Three Things I learned After Evaluating 500 Companies in 2022

David Paul
2 min readDec 10, 2022

I had a goal of deploying $3M in 2022. I actually deployed $0 in 2022. It was very humbling to say the least. It was not for a lack of trying as we at DWP Capital had screened over 500 deals. If I was to summarize three things that I have learned it would be as follows:

The Abundance of Capital has Created an Abundance of Waste:

Every piece of trash in this picture represents a SaaS company that will lose steam and most likely die in 2023. Everyone and their mother wanted to play founder in the last two years and started companies with some capability but solved minor or small problems. Unfortunately, these tools will lose their novelty in a contracting market, and there will be a churn tsunami.

Network-Based Sourcing Has Gone by way of the Dodo Bird:

Fund investors are incentivized to raise more funds. To do that, they must mark their books with theoretical unrealized gains from other investors. Suppose the company’s valuation isn’t a good enough markup for them to market. In that case, they will push for different types of SAFE/convertible financings to delay pricing until the company grows into its valuation to avoid down rounds. My lesson is that no seed funds will introduce their portfolio to everyone.

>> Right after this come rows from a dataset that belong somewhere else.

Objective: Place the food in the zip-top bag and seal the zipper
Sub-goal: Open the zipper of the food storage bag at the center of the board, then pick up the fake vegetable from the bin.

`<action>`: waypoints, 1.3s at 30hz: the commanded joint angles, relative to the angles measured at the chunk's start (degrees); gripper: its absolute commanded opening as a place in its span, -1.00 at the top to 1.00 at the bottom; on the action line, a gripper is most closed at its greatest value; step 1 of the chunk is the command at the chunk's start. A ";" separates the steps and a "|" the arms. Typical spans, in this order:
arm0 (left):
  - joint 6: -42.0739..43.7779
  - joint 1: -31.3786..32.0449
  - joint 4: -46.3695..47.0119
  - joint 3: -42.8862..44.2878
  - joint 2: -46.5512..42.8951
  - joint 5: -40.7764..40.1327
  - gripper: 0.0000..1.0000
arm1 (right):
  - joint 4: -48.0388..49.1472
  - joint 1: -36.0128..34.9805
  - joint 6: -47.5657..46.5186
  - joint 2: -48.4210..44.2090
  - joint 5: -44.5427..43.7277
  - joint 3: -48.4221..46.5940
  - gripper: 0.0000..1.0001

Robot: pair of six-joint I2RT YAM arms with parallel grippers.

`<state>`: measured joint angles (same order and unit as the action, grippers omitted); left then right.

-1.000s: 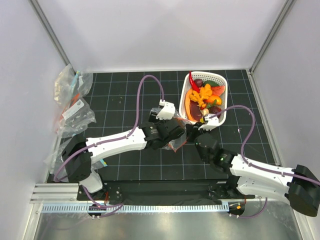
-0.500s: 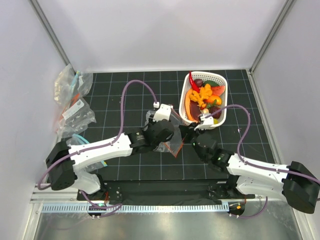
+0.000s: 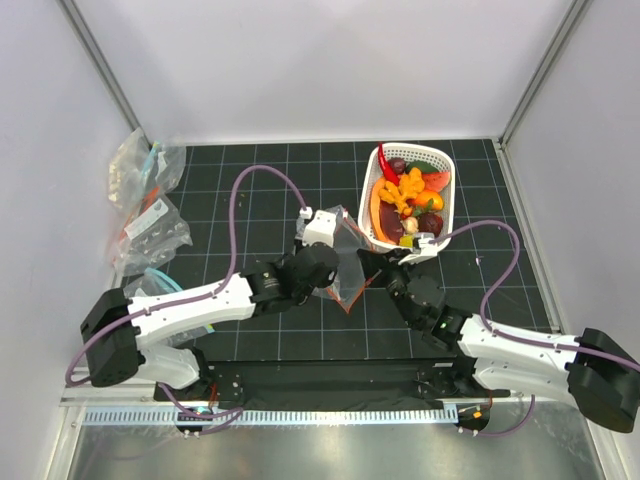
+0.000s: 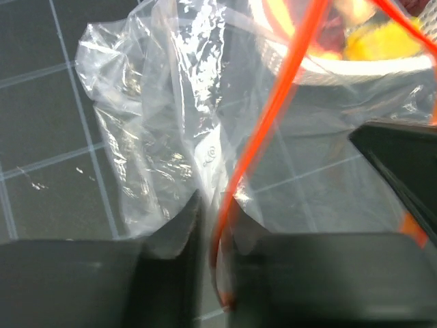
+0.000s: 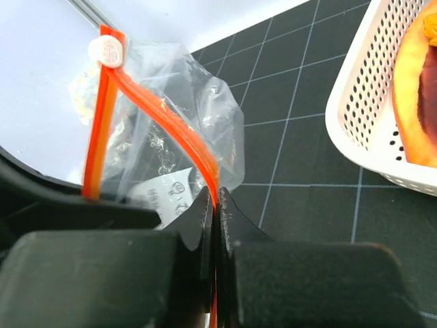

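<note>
R claw [image 5: 215, 199] pinched shut on zipper [image 5: 164, 113], lower mid frame; L claw [image 4: 215, 208] narrow gap round it, grip unclear.

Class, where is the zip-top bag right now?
In the top view the zip-top bag is mid-table, between the left hand and right hand, beside the white basket.

Crumpled clear bag [image 4: 157, 123] mid-frame over black grid mat [image 4: 41, 137], orange zipper [image 4: 273, 116] slanting from top right down between the left gripper [image 4: 213, 225] fingers at bottom centre, white basket [image 4: 355, 68] with yellow food [image 4: 374, 44] upper right
</note>
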<state>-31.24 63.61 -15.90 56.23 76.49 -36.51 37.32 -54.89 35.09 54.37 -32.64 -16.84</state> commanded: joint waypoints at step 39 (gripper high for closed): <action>-1.45 -14.04 -14.60 8.55 2.35 4.79 0.99 | -17.37 1.01 -14.26 -0.49 -0.14 -10.67 -0.55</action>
<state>-32.56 49.52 -31.16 64.90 82.15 -31.77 19.03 -54.48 20.88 56.45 -28.49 -27.90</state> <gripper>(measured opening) 0.011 0.771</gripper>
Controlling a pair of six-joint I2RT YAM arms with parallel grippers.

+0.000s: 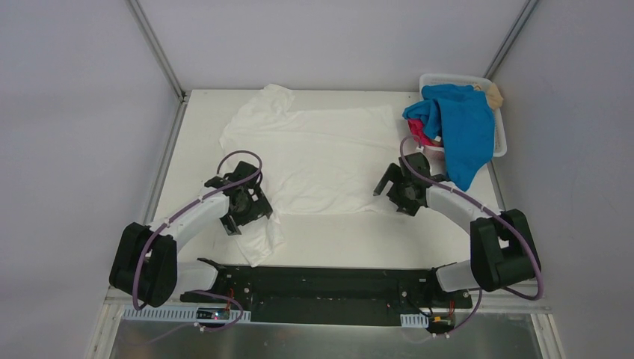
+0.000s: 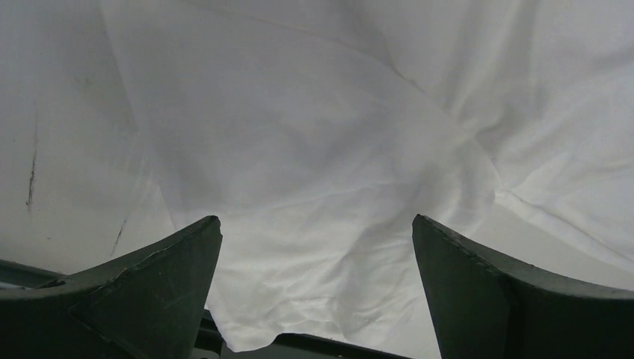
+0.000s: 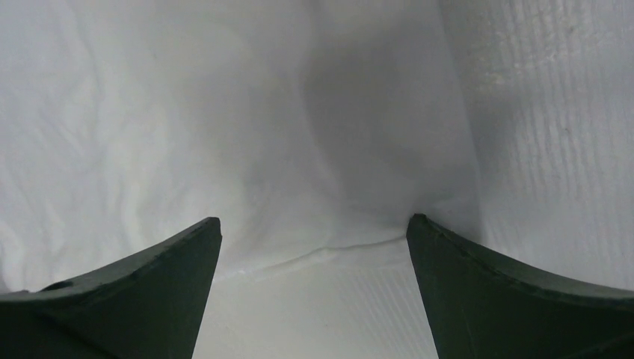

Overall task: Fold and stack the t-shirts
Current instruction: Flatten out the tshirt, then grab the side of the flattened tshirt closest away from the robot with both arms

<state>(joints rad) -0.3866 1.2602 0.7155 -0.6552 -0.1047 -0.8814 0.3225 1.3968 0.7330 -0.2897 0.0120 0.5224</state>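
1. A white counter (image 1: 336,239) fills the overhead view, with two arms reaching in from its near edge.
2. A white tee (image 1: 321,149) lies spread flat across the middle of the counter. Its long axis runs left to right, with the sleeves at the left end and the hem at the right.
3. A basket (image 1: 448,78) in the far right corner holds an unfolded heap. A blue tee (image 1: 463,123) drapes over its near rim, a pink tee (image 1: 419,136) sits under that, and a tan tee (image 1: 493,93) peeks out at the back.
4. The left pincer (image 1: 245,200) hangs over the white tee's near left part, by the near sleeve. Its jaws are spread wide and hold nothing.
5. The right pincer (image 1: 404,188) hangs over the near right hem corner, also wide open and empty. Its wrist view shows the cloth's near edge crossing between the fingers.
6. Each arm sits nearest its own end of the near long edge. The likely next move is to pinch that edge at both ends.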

“Investing is Fucking Hard”- Bill Gurley:

The quote above I took from the legendary Bill Gurley from a conference I attended in Miami earlier in the year. Being able to take an early-stage private company to liquidity becomes increasingly harder every day. Yet, finding the best opportunities and yielding the best returns takes grit, perseverance, and conviction.

After contemplating these lessons, I have honed my investment thesis further to find the right company profile. More on that later.